Use of this site constitutes acceptance of our User Agreement and Privacy Policy.
Thank you Juke, it worked well!
Thank you for sharing this interesting tool, rather set of tools. However, this tool seems to have huge requirements. For eg. on ubuntu, requirements need around 894 MB hdd space. May be developers dumb it down to manageable requirements.
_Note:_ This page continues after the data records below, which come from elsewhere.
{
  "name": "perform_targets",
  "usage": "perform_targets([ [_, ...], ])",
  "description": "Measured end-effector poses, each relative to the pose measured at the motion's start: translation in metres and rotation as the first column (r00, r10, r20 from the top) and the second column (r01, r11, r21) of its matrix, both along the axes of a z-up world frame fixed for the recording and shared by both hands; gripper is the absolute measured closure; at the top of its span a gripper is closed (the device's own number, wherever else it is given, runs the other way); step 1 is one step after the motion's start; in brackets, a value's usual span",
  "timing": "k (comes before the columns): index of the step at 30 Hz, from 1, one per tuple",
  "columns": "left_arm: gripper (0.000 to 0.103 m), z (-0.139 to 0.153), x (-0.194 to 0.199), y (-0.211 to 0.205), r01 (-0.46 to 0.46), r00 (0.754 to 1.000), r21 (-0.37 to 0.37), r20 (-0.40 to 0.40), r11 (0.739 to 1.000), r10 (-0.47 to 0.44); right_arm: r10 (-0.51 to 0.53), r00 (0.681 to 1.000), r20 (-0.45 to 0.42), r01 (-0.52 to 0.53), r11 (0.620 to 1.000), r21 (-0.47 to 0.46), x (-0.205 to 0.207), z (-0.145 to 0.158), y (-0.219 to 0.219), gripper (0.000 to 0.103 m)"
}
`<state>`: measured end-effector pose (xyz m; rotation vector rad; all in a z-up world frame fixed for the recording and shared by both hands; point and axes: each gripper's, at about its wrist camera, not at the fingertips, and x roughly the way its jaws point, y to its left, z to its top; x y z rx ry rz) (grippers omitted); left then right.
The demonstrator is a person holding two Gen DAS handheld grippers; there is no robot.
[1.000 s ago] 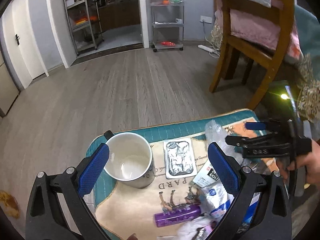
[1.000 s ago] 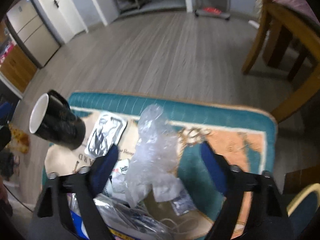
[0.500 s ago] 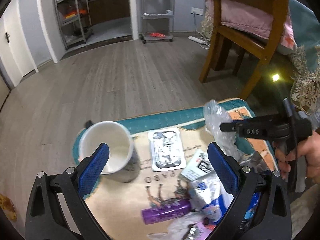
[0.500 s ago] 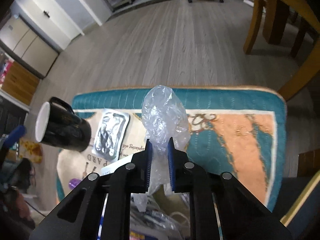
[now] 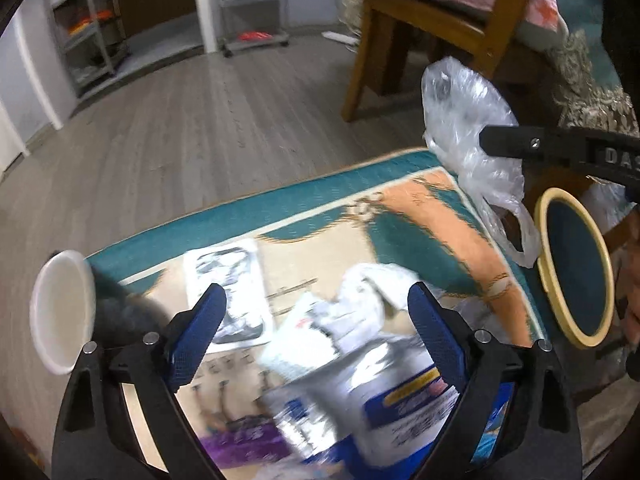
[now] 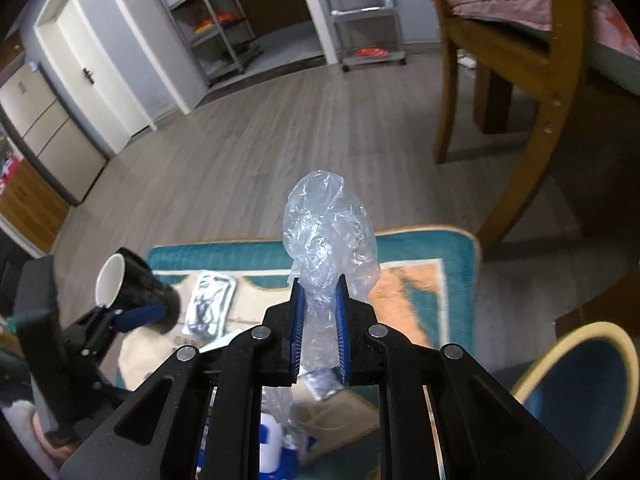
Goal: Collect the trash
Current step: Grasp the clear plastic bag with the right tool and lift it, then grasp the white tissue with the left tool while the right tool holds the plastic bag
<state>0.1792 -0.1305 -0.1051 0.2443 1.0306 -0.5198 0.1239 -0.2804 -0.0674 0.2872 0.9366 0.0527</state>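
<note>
Both grippers over mat's (image 5: 320, 196) edge: right gripper (image 6: 319, 316) pinches plastic bag (image 6: 328, 224); left gripper (image 5: 316, 320) spread, seemingly empty.

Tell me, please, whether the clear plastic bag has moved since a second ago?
Yes. The clear plastic bag, pinched in the right hand-held gripper, has been lifted off the mat, where it lay crumpled among the other litter.

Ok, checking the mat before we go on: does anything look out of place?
Yes: wrappers lie heaped on the mat, and the black mug seems tipped on its side.
</note>
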Motion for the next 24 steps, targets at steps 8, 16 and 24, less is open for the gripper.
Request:
perform_targets([
  [8,0.027,-0.033,0.019,-0.035,0.078,0.991,0.083,-0.116,0.994,-0.068,-0.031,0.999,-0.036,0.031,1.000,-0.004,-0.001,-0.017,-0.020,0.087],
  [16,0.044,-0.063,0.027,-0.044,0.096,0.979,0.174,-0.197,0.980,-0.061,-0.010,0.999,-0.032,0.011,0.999,0.033,-0.004,-0.009,-0.018,0.087],
  [24,0.089,-0.075,0.018,-0.053,0.141,0.979,0.201,-0.175,0.970,-0.106,-0.033,0.999,0.017,0.033,0.999,0.014,-0.037,0.033,-0.027,0.087],
])
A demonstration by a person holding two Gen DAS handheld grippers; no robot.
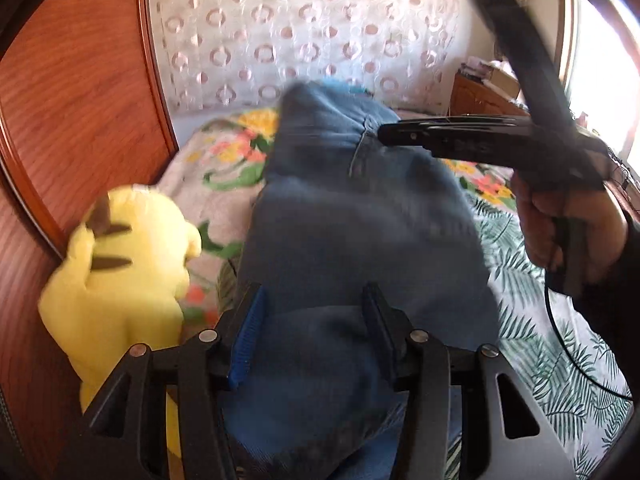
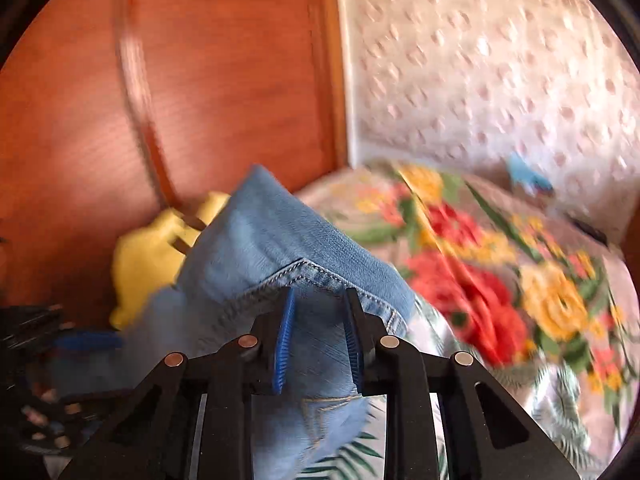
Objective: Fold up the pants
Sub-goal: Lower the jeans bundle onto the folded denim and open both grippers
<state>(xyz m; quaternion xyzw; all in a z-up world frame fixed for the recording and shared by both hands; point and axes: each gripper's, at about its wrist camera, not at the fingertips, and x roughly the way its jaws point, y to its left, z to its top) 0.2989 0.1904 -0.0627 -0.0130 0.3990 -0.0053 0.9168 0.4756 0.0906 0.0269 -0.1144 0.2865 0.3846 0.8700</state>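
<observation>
Blue jeans (image 1: 360,220) lie in a folded heap on a flowered bedspread (image 1: 224,168). My left gripper (image 1: 314,292) stands open low over the near end of the heap, with denim lying under and between its jaws. From the right, my right gripper (image 1: 384,134) reaches over the far part of the jeans, held by a hand (image 1: 572,232). In the right wrist view the jeans (image 2: 272,240) show a stitched hem, and my right gripper (image 2: 320,294) is shut on a fold of denim that fills the gap between its blue pads.
A yellow plush toy (image 1: 128,264) sits left of the jeans against the wooden headboard (image 1: 80,100). A patterned wall runs behind the bed. A small blue thing (image 2: 528,178) lies at the far edge of the bedspread (image 2: 480,280). A wooden nightstand (image 1: 480,96) stands by the window.
</observation>
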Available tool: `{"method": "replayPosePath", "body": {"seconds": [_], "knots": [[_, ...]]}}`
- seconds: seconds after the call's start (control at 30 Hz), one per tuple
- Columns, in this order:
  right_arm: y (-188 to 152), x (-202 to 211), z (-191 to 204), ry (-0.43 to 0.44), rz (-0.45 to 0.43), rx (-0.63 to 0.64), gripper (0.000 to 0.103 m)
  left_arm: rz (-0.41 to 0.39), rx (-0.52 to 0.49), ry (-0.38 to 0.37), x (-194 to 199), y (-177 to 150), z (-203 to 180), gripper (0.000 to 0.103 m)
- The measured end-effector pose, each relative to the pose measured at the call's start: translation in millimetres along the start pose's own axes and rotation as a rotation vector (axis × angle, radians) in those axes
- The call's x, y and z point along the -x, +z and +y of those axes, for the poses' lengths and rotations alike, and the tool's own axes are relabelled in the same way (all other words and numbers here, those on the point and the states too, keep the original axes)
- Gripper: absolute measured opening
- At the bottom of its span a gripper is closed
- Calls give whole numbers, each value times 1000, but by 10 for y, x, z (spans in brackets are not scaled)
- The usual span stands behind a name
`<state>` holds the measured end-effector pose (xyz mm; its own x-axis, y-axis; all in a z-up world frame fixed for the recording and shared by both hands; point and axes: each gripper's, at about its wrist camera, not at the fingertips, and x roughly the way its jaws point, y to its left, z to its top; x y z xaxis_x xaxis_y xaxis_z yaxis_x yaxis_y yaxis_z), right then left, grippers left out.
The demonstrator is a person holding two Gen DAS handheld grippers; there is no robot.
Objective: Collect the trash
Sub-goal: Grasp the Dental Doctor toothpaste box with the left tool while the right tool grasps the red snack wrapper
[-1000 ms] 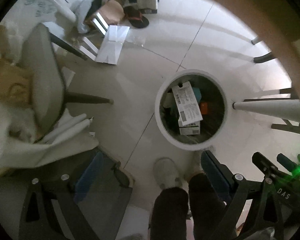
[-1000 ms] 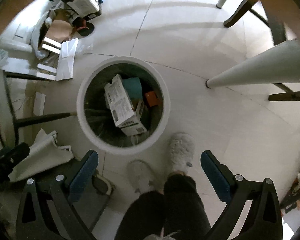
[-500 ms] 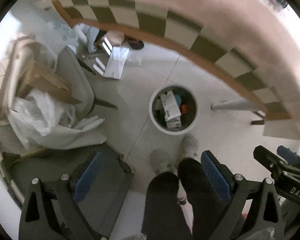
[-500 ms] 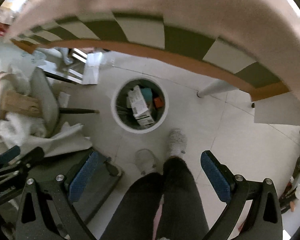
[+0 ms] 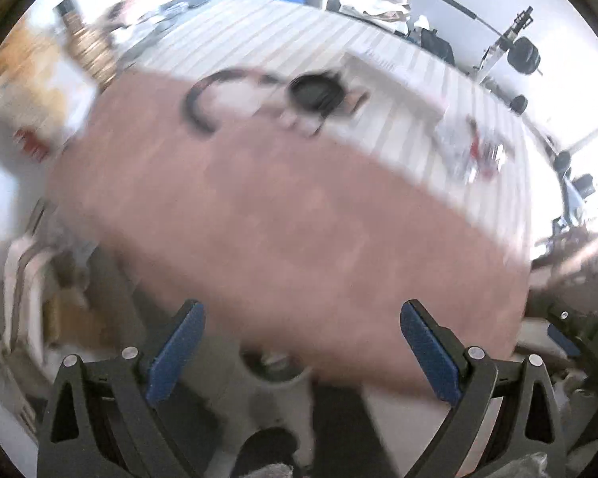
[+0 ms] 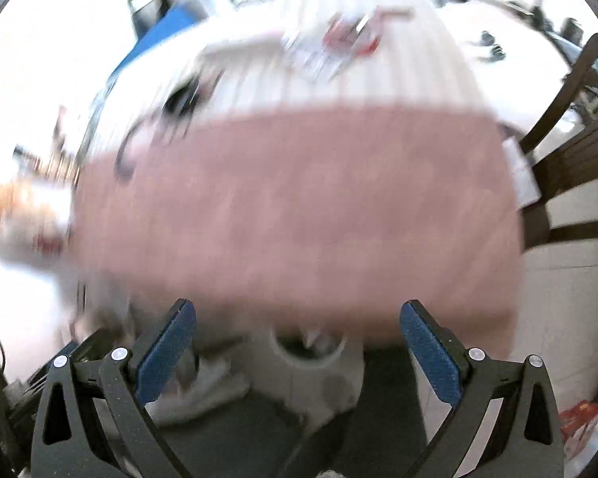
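Both views are motion-blurred. My left gripper [image 5: 303, 352] is open and empty, facing a table with a pink cloth [image 5: 283, 215] and a white striped cloth beyond. My right gripper [image 6: 297, 352] is open and empty before the same table [image 6: 299, 207]. A crumpled clear wrapper with red print [image 5: 468, 151] lies on the far striped part; it also shows in the right wrist view [image 6: 335, 46]. The white trash bin's rim [image 6: 307, 352] shows low between the right fingers, and faintly in the left wrist view [image 5: 277, 368].
Black headphones with a cable [image 5: 317, 93] lie on the table, also in the right wrist view [image 6: 179, 103]. A long white box [image 5: 394, 79] lies behind them. A dark wooden chair [image 6: 570, 127] stands at the right. My dark trouser legs [image 5: 339, 430] are below.
Both grippers have swung up from looking down at the trash bin on the floor to facing the tabletop. The bin has dropped to the bottom of both views. Both stayed open.
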<state>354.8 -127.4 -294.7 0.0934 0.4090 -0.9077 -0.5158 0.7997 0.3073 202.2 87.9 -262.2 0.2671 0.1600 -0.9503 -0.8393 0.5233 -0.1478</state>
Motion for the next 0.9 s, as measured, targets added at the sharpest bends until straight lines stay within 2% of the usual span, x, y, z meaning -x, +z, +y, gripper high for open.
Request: {"method": "replayPosePath", "body": {"seconds": [0.1,0.23,0.27,0.43,0.6,0.63,0.7,0.73,0.77,0.8,0.83,0.9], "knots": [[795,-116,-173,-33,-35,-55,103,19,35,-8,-300,762,-367,100],[1956,-633,-348,-75,-16,-117,103,84,96,-59,-823,1670,-823,100],[2111,-742,-374,-83,-5,-121,103,106,117,-69,-1034,1937,-947,100],[2981,-1494,-492,-97,78,-147,103,196,178,-81,-1792,2672,-1370,100],[3364,-2025,-494,-84,143,-141,88,292,247,-39,-2404,3007,-1466,99],[3408,-2095,-483,-79,154,-139,83,300,256,-26,-2460,3026,-1449,95],[3452,-2209,-455,-68,176,-134,77,283,241,12,-2493,3017,-1427,79],[3454,-2215,-419,-85,171,-123,72,270,208,26,-2472,2989,-1443,71],[3463,-2231,-382,-108,170,-103,69,250,146,28,-2442,2953,-1477,67],[3457,-2235,-355,-143,168,-80,60,237,82,38,-2413,2898,-1502,61],[3446,-2211,-350,-143,144,-63,46,225,23,63,-2367,2828,-1513,55],[3424,-2183,-385,-94,128,-66,40,197,-83,112,-2290,2660,-1504,51]]}}
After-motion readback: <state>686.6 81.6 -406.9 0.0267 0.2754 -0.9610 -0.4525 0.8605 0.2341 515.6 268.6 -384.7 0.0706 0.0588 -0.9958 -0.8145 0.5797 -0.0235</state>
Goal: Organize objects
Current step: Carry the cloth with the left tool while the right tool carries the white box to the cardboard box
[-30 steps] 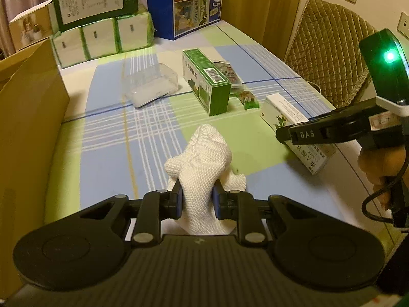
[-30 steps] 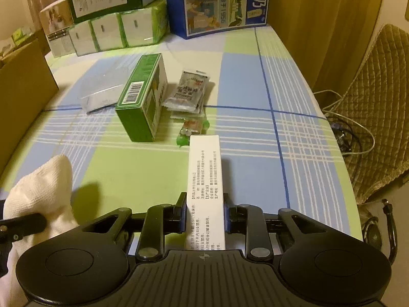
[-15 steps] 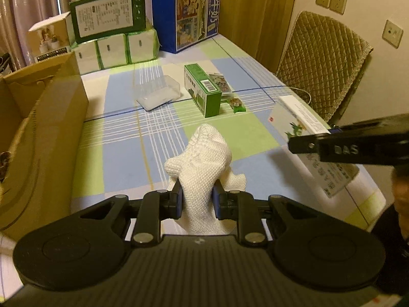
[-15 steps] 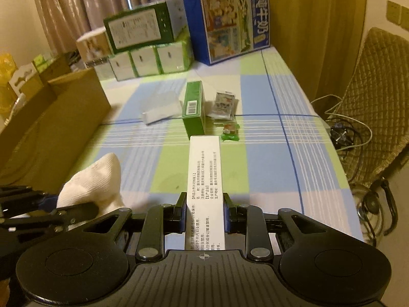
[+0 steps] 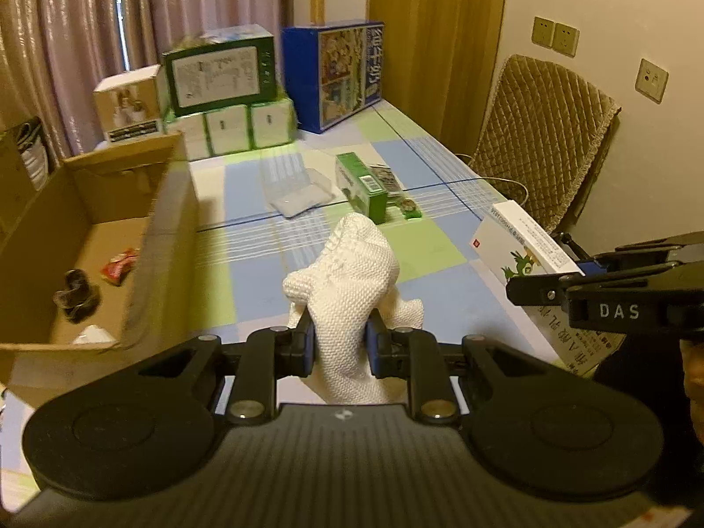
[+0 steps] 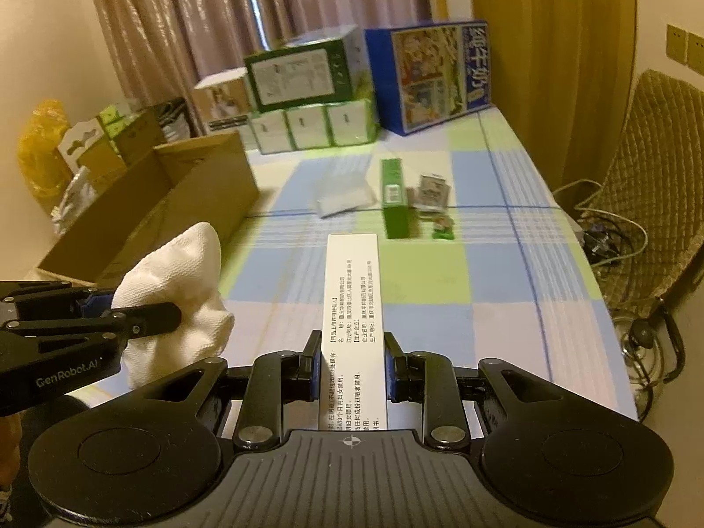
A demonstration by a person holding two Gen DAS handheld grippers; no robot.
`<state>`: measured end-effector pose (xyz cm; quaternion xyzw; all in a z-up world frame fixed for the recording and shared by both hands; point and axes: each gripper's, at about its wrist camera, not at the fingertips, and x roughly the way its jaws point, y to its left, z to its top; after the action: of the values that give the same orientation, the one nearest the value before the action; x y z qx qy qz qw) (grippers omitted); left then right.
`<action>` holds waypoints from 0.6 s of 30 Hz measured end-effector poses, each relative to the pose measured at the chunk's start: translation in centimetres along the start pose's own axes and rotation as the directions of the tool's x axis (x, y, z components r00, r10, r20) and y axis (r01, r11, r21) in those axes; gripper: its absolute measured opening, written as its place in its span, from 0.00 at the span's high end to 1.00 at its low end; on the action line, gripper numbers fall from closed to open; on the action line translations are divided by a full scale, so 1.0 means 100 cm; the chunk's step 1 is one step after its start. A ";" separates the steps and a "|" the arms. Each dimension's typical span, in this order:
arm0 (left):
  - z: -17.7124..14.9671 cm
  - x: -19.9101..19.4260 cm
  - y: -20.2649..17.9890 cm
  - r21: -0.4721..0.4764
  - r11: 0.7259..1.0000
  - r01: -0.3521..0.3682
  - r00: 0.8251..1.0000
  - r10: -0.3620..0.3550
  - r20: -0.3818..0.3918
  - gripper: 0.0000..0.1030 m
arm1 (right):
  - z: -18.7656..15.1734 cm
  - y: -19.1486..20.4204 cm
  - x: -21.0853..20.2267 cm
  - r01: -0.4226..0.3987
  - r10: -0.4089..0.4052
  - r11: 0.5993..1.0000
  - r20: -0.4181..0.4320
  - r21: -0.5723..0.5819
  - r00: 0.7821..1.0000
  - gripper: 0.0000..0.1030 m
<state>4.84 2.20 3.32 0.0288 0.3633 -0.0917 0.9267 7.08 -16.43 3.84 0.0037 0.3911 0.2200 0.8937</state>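
A crumpled white knitted cloth (image 5: 352, 281) sits pinched between the fingers of the left gripper (image 5: 339, 343), held above the table. The right gripper (image 6: 350, 365) clamps a long white printed carton (image 6: 352, 303). Below lies a tablecloth checked in blue, green and white (image 6: 493, 273), bearing a small green box (image 5: 361, 188). An open brown cardboard box (image 5: 110, 237) stands left; pale curtains (image 6: 211, 13) hang behind.

Bare checked tablecloth (image 6: 440, 273) fills mid-frame. The open cardboard box (image 5: 171, 220) walls the left; green carton (image 6: 395, 202) and packets (image 6: 433, 191) block the upper centre.
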 end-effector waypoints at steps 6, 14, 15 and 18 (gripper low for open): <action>-0.006 -0.030 0.019 -0.009 1.000 -0.028 0.999 0.028 0.019 0.82 | 0.002 0.030 -0.006 -0.064 0.064 0.998 0.009 -0.030 0.998 0.78; -0.016 -0.060 0.056 -0.055 0.993 -0.102 0.994 0.104 0.040 0.82 | 0.011 0.069 -0.002 -0.130 0.131 0.987 0.009 -0.094 0.991 0.78; -0.017 -0.064 0.061 -0.063 0.992 -0.111 0.993 0.114 0.040 0.82 | 0.012 0.073 -0.001 -0.135 0.137 0.986 0.008 -0.102 0.991 0.78; -0.021 -0.072 0.076 -0.077 0.987 -0.140 0.989 0.143 0.039 0.82 | 0.014 0.086 0.002 -0.155 0.157 0.980 0.001 -0.122 0.988 0.78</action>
<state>-0.28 11.00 6.57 0.0181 0.3427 -0.0129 0.9392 4.84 -8.37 6.19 -0.0189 0.3706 0.3127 0.8744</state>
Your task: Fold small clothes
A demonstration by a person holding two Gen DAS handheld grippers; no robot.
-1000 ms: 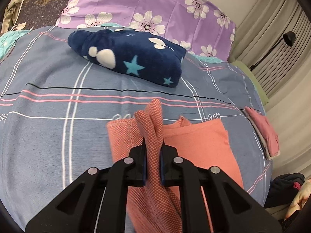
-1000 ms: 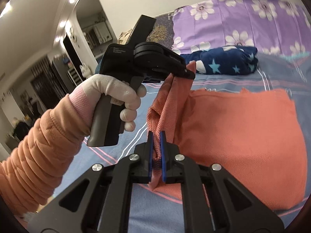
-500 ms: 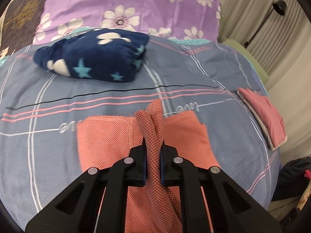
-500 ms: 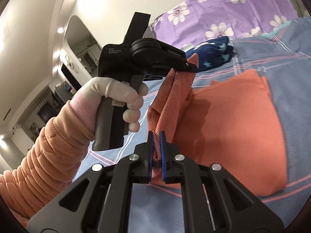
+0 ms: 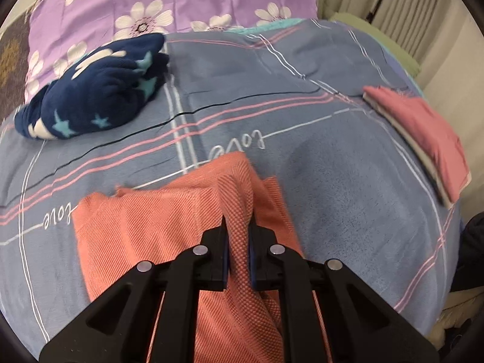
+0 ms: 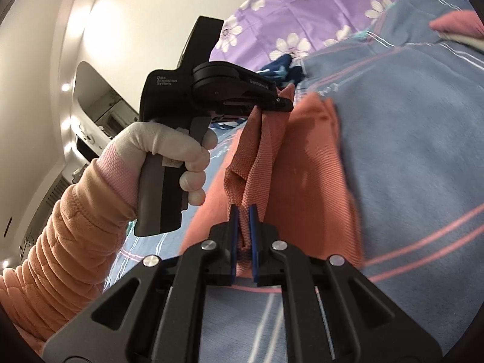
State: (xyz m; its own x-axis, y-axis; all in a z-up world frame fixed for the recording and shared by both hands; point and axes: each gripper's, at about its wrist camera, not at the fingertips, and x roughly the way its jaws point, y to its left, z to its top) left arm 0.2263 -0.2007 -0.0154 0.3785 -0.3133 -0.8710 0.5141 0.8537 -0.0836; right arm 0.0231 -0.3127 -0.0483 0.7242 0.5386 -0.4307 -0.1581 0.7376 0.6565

Mamba fails to install this tool.
Did you try in a fresh environment? You can skip R if you wish to save some space. It is used just to perform some plots. Installing R-base with conda is 550Mb on OSX, AGAT use R as dependencies and is in total 955 MB on OSX.